Memory reservation: Some memory can be reserved to the system. I leave 8GB to the owner by adding MemSpecLimit=8000 to the node specifications in slurmd.conf. To actually enforce memory limits there were some additional steps:

  • Select Core and Memory as consumable resources, by setting SelectTypeParameters=CR_Core_Memory in slurmd.conf.

  • Add cgroups task plugin by setting TaskPlugin=task/affinity,task/cgroup in slurmd.conf and then setting ConstrainRAMSpace=yes in cgroup.conf.

  • Because we are on Ubuntu, enable memory and swap cgroups by adding the line GRUB_CMDLINE_LINUX="cgroup_enable=memory swapaccount=1" to /etc/default/grub

Work hours on weekdays Some of my colleagues would like zero distraction during work hours. This is easy to do with scontrol from the head node, to set their node state to "down" during work hours, and to "resume" after work hours. I do this automatically with systemd timers:

  • First, make an executable script that updates the node states of the desktops in question using scontrol:
#!/bin/bash
# slurm-update.sh - Updates the state on nodes belonging to the work-hour desktops partition.
systemctl start slurmd
for node in $(sinfo -h --partition=WHdesktops --format="%n"); do
        state=$(sinfo -h --node=$node --format="%T")
        echo "Setting node $node to state=$1 with reason=$2"
        scontrol update NodeName=$node state=$1 reason="$2" || echo "State on $node is already $(sinfo -h --node=$node --format=\"%T\")"
done

This takes two arguments, the new state and a reason for it.

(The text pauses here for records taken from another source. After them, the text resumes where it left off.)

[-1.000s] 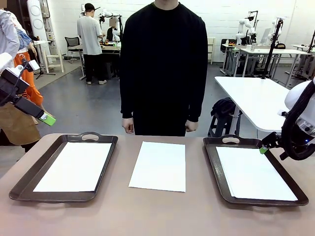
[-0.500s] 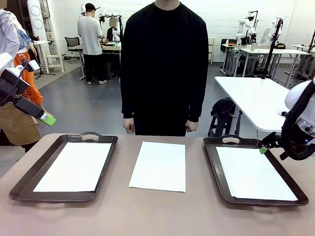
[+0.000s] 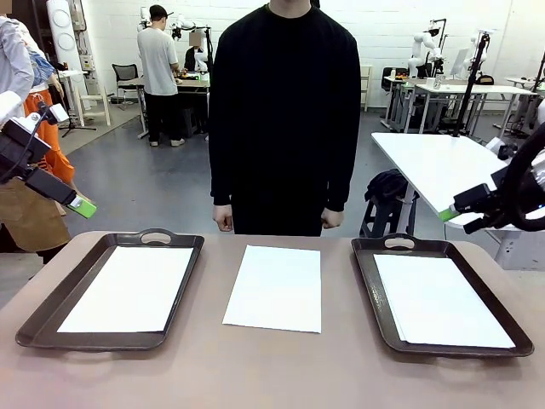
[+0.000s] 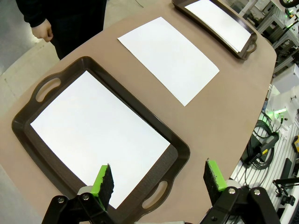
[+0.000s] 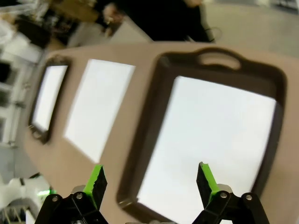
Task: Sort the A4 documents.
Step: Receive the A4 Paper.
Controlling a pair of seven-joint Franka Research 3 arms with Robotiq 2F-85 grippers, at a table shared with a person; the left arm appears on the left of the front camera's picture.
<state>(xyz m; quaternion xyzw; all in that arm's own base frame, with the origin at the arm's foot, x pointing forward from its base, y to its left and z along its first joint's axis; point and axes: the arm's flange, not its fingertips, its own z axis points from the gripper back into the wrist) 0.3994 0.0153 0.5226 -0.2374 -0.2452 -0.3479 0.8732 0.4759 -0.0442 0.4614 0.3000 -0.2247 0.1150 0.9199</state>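
Your left jaws (image 4: pixel 158 179) spread wide, empty, poised above left tray (image 4: pixel 28 108) holding one A4 sheet (image 4: pixel 96 135). Right jaws (image 5: pixel 150 183) likewise apart, nothing between, over right tray (image 5: pixel 154 107) with filed sheet (image 5: pixel 210 149). Loose sheet (image 3: pixel 275 286) beyond both, on bare surface (image 3: pixel 255 366) between trays, likely next pick.

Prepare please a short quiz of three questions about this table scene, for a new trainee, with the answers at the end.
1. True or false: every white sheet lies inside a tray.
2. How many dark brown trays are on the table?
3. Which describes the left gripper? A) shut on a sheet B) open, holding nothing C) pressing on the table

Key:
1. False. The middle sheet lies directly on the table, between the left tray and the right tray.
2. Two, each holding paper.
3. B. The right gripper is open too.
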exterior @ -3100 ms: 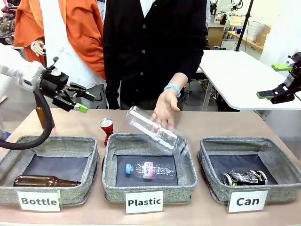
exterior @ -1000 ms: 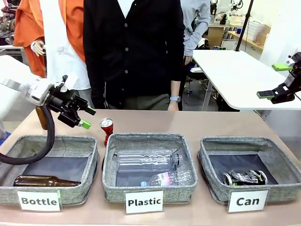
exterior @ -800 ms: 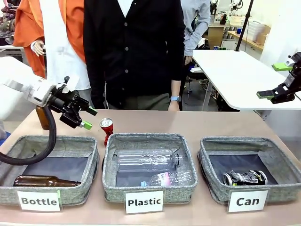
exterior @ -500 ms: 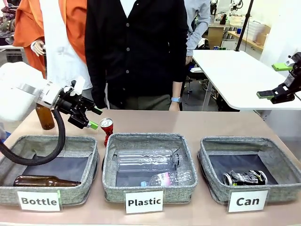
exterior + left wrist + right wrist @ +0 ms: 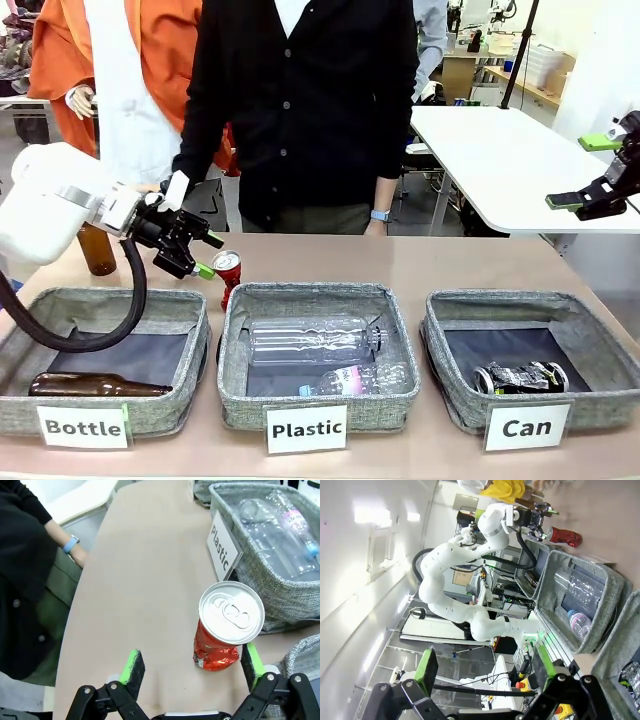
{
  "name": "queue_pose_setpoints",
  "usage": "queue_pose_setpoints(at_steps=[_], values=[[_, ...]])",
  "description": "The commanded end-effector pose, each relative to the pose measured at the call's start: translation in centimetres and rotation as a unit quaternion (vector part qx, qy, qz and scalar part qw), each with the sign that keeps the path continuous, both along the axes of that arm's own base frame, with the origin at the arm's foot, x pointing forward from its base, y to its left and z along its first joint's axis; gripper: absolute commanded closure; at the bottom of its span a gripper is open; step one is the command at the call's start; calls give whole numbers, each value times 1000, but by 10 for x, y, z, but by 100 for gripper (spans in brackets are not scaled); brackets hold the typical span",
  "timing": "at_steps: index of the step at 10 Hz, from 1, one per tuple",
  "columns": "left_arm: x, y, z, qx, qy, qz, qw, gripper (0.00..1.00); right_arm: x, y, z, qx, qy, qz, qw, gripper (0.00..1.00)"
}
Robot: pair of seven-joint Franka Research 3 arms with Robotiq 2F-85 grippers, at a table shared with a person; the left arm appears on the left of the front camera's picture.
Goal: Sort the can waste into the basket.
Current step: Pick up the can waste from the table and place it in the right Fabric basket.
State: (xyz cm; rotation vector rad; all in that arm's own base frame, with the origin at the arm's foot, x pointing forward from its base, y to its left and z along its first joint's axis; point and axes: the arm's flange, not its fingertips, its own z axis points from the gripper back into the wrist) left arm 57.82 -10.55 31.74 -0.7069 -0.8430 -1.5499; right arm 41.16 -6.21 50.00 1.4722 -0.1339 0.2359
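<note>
Left tool (image 5: 211,256) has its jaws spread, just left of the red can (image 5: 227,274). Lower pad is close beside it, contact unclear. Red can stands upright on the surface (image 5: 450,265), behind the Plastic basket (image 5: 232,330). Crushed can (image 5: 520,377) lies in the Can basket (image 5: 440,320). Right tool (image 5: 583,172) is raised at far right, jaws apart, empty. Clear bottles (image 5: 310,340) are in the Plastic basket. Brown bottle (image 5: 95,385) lies in the Bottle basket (image 5: 190,330), second brown bottle (image 5: 97,250) stands behind the left arm. Person (image 5: 300,100) stands at the far edge.

front: across table (image 5: 450,262) toward person (image 5: 300,100) | left wrist: close above red can (image 5: 226,630) | right wrist: far, sideways | shared: red can
</note>
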Motion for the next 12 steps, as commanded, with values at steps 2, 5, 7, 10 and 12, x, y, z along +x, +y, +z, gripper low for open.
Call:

  • Create a service/timer pair of files in the directory /etc/systemd/system to run the script above at certain times. Make one pair per state you want to set (for instance I made 3 pairs, to set down, drain and resume). The pair for setting "down" looks like this
# /etc/systemd/system/slurm-down.service:
[Unit]
Description=Shut down all SLURM desktop nodes
[Service]
Type=simple
ExecStart=/bin/bash /mnt/nfs/slurm_fs/systemd/slurm-update.sh down afterhours
StandardError=journal

and

# /etc/systemd/system/slurm-down.timer:
[Unit]
Description=Timer for shutting down slurm on desktop nodes on weekdays
[Timer]
Unit=slurm-down.service
OnBootSec=10min
# Run hourly on weekdays between 8:05 to 18:05
OnCalendar=Mon..Fri *-*-* 8..18:05:00
[Install]
WantedBy=multi-user.target
  • Reload the daemons with systemctl daemon-reload and then enable and start the timer only, not the service: systemctl enable --now slurm-down.timer.

  • Repeat the steps for the resume state after work hours, and optionally a drain state an hour or so before the down state.